El pesimismo catastrófico

José Manuel Guzmán Ibarra
j.guzman.i@codetel.net.do 
Las experiencias que nos conmueven profundamente pueden entenderse como una acción fisiológica. Estudios de la conducta han sugerido que la gente tiene una disposición genética a la felicidad (o por extensión a la infelicidad).

 Muchos analistas y políticos entienden sus experiencias o percepciones como verdades irrefutables, pero ¿si sus experiencias más profundas son intrínsecas a sus neurosis, a sus humores, a su pesimismo biliar, cómo podríamos concluir que sus planteamientos son socialmente enriquecedores?

En el pesimista, decía Cioran, se conjugan una verdad ineficaz y una maldad insatisfecha. Suele el anunciador de las catástrofes orientar sus argumentaciones sobre la base de algunas verdades casi siempre ineficaces. Y a veces, las casandras se esconden en la bondad porque el destino no les ha dado la oportunidad de dar rienda suelta a sus peores instintos.

En nuestro país no vivimos un estado de excepción, y especialmente en esta campaña política tenemos un bostezo más que una emoción. El presente es el menos agitado que recuerde nuestra vida democrática y mucho menos complicado que lo que el plano discursivo opositor plantea.
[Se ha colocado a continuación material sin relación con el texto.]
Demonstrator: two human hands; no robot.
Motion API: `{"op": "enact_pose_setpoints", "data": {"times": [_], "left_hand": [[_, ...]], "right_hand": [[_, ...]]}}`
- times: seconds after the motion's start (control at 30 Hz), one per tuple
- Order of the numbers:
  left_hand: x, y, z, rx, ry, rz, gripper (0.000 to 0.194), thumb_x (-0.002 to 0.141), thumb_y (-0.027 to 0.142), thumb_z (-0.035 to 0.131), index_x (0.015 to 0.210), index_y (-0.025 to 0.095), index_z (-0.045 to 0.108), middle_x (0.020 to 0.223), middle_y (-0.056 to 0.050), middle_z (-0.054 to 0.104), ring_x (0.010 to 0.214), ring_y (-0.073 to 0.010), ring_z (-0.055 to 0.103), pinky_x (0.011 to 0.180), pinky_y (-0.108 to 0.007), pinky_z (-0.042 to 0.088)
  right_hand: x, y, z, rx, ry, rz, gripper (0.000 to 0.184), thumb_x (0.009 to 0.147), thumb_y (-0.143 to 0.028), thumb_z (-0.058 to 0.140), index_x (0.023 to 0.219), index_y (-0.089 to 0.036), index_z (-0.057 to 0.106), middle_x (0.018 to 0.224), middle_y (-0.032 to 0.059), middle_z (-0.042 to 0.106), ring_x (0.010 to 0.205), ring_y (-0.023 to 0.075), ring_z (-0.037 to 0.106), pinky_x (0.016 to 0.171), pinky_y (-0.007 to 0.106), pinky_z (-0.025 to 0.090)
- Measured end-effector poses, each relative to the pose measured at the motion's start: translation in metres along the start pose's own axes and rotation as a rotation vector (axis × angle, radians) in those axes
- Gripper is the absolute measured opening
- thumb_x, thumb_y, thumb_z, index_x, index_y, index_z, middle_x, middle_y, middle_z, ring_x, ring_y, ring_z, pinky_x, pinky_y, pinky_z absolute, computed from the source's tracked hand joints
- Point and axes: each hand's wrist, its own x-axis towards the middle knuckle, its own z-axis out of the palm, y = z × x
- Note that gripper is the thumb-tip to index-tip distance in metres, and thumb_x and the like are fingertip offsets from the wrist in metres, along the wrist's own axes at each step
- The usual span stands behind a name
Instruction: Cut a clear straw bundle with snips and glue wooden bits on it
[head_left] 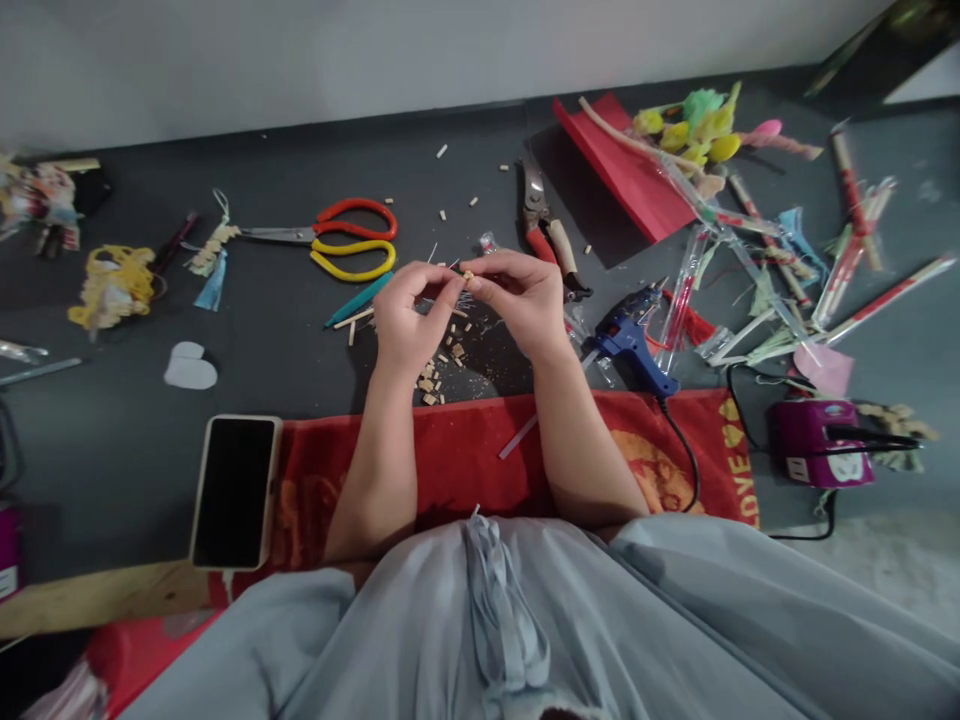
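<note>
Both hands meet over the middle of the dark table, fingertips together. My left hand (418, 312) is closed in a pinch, and my right hand (523, 298) pinches from the other side. Between them is a small tan, bead-like piece (469, 277), too small to make out exactly; both hands touch it. Below the fingers lie little wooden bits (429, 384) and crumbs. Thin sticks (352, 321) and a teal pen-like tool (358, 300) rest beside my left hand. Pruning shears (536, 205) with red and white handles lie just beyond my right hand.
Scissors (352, 238) with red and yellow handles lie left. A blue glue gun (634, 340) with a cord is at right. A phone (236, 490) lies front left, near a red towel (480, 450). Wrapped sticks (855, 240), red paper (630, 170) and a purple box (821, 443) occupy the right.
</note>
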Motion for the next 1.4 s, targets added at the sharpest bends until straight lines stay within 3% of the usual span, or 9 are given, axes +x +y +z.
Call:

Hay más acuerdos sociales y políticos, más logros y avances y menos alternativas de lo que se quiere hacer creer al elector.

Pesimistas atávicos y malévolos los hay de todos los tipos, los más comunes son los que añoran consensos absolutos, o apuestan a los disensos fatales, o a las contraposiciones rígidas entre buenos y malos, los nuestros y los otros, la URSS y EEUU. Los que tienen en su boca a Juan Bosch, a Peña Gómez post mortem, sepultureros que apuestan lo que no siguieron cuando era propuesta viva. En fin, los hay muy variados pero con una característica común: ansían la catástrofe para validar su pensamiento.

La política ya no es esa. Hoy hay que aprender a llevarse bien con el futuro. La catástrofe ya no es nuestro escenario.